But by the time we reach the entrance it all becomes clear. The lower bay leaps out from behind the islands and my eyes follow contours of the land north where the glaciers lay, advancing and retreating, never sleeping. You could spend years studying the geography of the bay and never know all of it. The price you pay for living in a land that is constantly changing. From the other boat Leah points toward a small cove that overlooks the entrance, the sun warming the rocks. I push down with my left foot and the boat concedes to my request, the stern swinging right.
A few hours ago we’d slipped through the cut on an uninspiring 10-foot high tide using the back door to slip into the Beardslee’s. In places the keel of our kayak whispered as it kissed the blue mussels and barnacles barely submerged at the high tide. A few years ago our boat would have safely passed through on a ten foot high, but with the land rising at three quarters of an inch per year, nothing can be taken for granted here. Maps routinely became obsolete within years, riverlets between islands viewed within varying degrees of suspicion, nothing was real until you’d paddled it, seen for yourself how much the bay had truly changed.

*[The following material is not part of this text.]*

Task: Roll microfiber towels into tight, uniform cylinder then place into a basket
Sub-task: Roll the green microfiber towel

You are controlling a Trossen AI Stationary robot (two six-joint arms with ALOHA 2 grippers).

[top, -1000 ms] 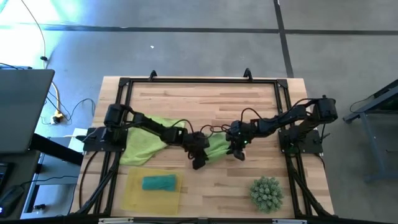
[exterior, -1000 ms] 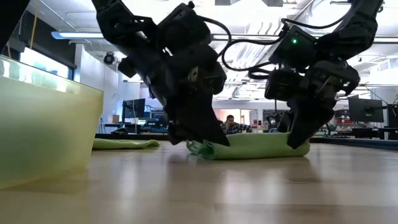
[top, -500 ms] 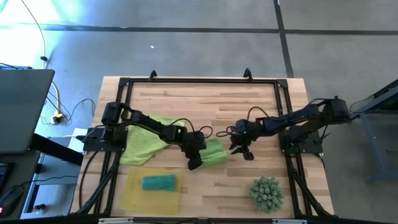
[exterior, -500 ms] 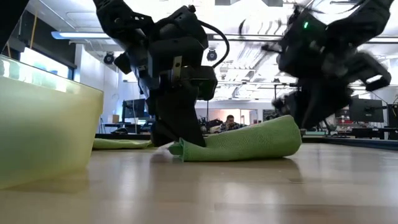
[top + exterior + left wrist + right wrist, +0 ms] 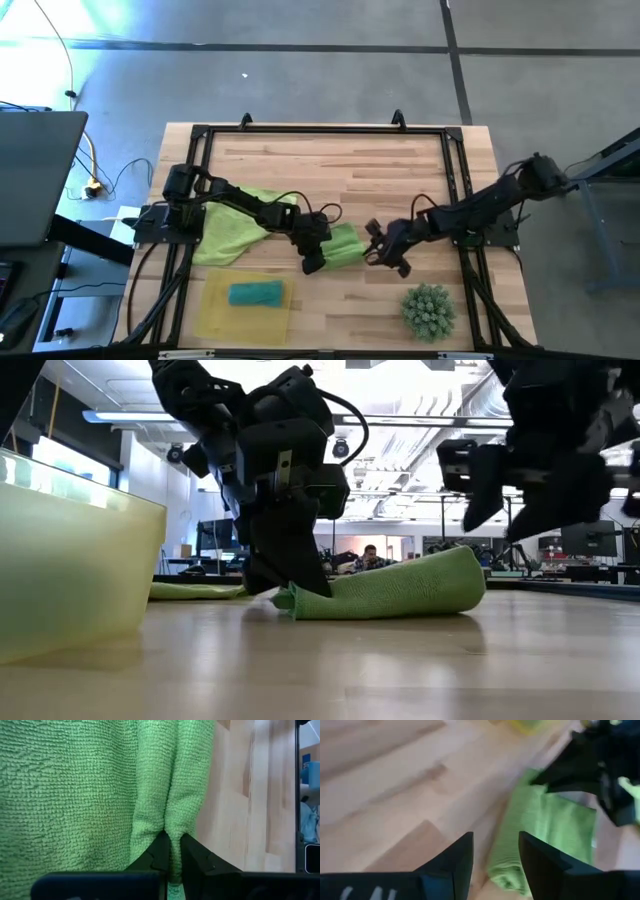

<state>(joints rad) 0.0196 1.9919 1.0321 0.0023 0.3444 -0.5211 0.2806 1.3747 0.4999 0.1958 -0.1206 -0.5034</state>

Our boat kisses off the rocks on the ebbing tide as we stretch stiff legs and backs like an old man rising from his favorite chair. A curtain of reed grass four feet high stands like a fence at the top of the beach. We stop and scan for a moment to see if our landing has stirred up a pair of black ears attached to a tan muzzle, but all is quiet save for the chorus of the birds, and the steady drone of a boat as it chugs north through Sitakaday Narrows, sharing the sound with the lower bay.
Names rattle off my tongue like long lost friends; Tlingit Point, Drake Island, Geikie Inlet, Marble Mountain. Somewhere above them are the glaciers of the west arm where undoubtedly, a pair of cruise ships throws wakes onto the beaches as they churn through Tarr Inlet.
“All that time on the water,” wrote Kim Heacox, “and never close to it.”
It made me sad to think about. How much of this place can’t be experienced from ten stories above. Isolated, withdrawn, with controlled heating, air conditioning, buffets, casinos and gift shops. But how many really did want to take a big drink of the land? Run their hands over the rocks, feel the laughter of the waves as they played with your boat, hear the Sea Lion roar, the Oystercatcher giggle? Unless things had changed drastically in the past few years, not many.
So we talk about what we can control, the people that do want to take a drink, see their reflection refracted back on the mirror of the ocean. Leah talks about finding common ground, guiding is more listening than speaking some times.
“No one ends up in Gustavus by accident,” I offer. “It’s deliberate.”
Leah nods, “a lot of the time we’re preaching to the choir. The people that want to go paddling care deeply about places like this, enough that they really want experience it. It’s up to us to inspire them to take what they see here and go home and in turn, inspire those that otherwise wouldn’t.”
It’s true, the climate change pharisee, the six figure oil employee isn’t the padding type. If they were they probably wouldn’t be what they are.
From the mouth of the west arm comes a great white monster, a cruise ship materializing, even dozens of miles away it plows south like a great floating skyscraper.
In the fall Leah travels to Canada and leads polar bear viewing trips. It is here, that she must fight to find common ground, to listen instead of speak.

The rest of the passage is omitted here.